If the forgetting has come to pass, might the repetition of history, too? Bongbong is, in many ways, a fairly standard figure. Like two of his three immediate predecessors, he is the offspring of a former president. Like every president of the Fifth Republic bar one, he represents a political dynasty. His cabinet appointments, like those of Rodrigo Duterte, the outgoing president, are heavy on technocrats. The economic team is headed by Benjamin Diokno, plucked from running the central bank. His defence chief is a former army general. His pick for transport used to be the boss of the national airline. The business crowd is delighted with the shape of the cabinet so far.

Yet space for criticism is already being constricted. On June 23rd the telecoms regulator curbed broadcasters’ habit of airing outside programming for a fee, a practice often exploited by those with a political point to make. A few days earlier Solita “Winnie” Monsod, a prominent columnist who is no fan of Bongbong (and who, as it turns out, privately tutored the new president in economics while he was at Oxford), was fired by her newspaper for sitting on the board of Rappler, a campaigning news website whose co-founder won the Nobel Peace prize in 2021. On June 29th Rappler itself was ordered by the country’s Securities and Exchange Commission to shut down for violating foreign-ownership rules.
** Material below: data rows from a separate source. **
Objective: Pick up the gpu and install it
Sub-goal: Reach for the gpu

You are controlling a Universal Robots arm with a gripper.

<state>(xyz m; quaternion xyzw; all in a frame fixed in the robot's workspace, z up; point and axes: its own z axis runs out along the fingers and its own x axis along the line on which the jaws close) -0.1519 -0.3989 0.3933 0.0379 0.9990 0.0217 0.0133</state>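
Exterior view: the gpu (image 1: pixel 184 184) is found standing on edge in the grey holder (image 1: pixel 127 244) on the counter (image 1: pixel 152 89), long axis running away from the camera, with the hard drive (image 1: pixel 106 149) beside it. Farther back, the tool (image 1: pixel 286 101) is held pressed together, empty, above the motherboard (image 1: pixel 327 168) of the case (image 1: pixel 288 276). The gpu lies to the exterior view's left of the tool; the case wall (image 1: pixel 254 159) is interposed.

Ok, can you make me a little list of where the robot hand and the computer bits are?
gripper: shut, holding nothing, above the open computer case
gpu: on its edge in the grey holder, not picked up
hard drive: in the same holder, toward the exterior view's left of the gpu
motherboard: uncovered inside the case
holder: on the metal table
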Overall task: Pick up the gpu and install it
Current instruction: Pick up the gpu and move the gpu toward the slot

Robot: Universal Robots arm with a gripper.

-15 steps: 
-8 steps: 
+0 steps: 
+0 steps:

The Fifth Republic was founded to be the antithesis of Marcos’s rule. A new constitution was framed to keep another Marcos-like figure out of power. Some in Manila’s political circles argue that the rise of Bongbong marks the end of that era and the rise of a sixth republic.

Others, such as Manuel Quezon III, a columnist (and grandson of a former president), say the values of the Fifth Republic were lost much earlier, with the election of Mr Duterte, who openly urged the murder of criminal suspects. Either way, the era defined by the idealistic revolution of 1986 has come to an end.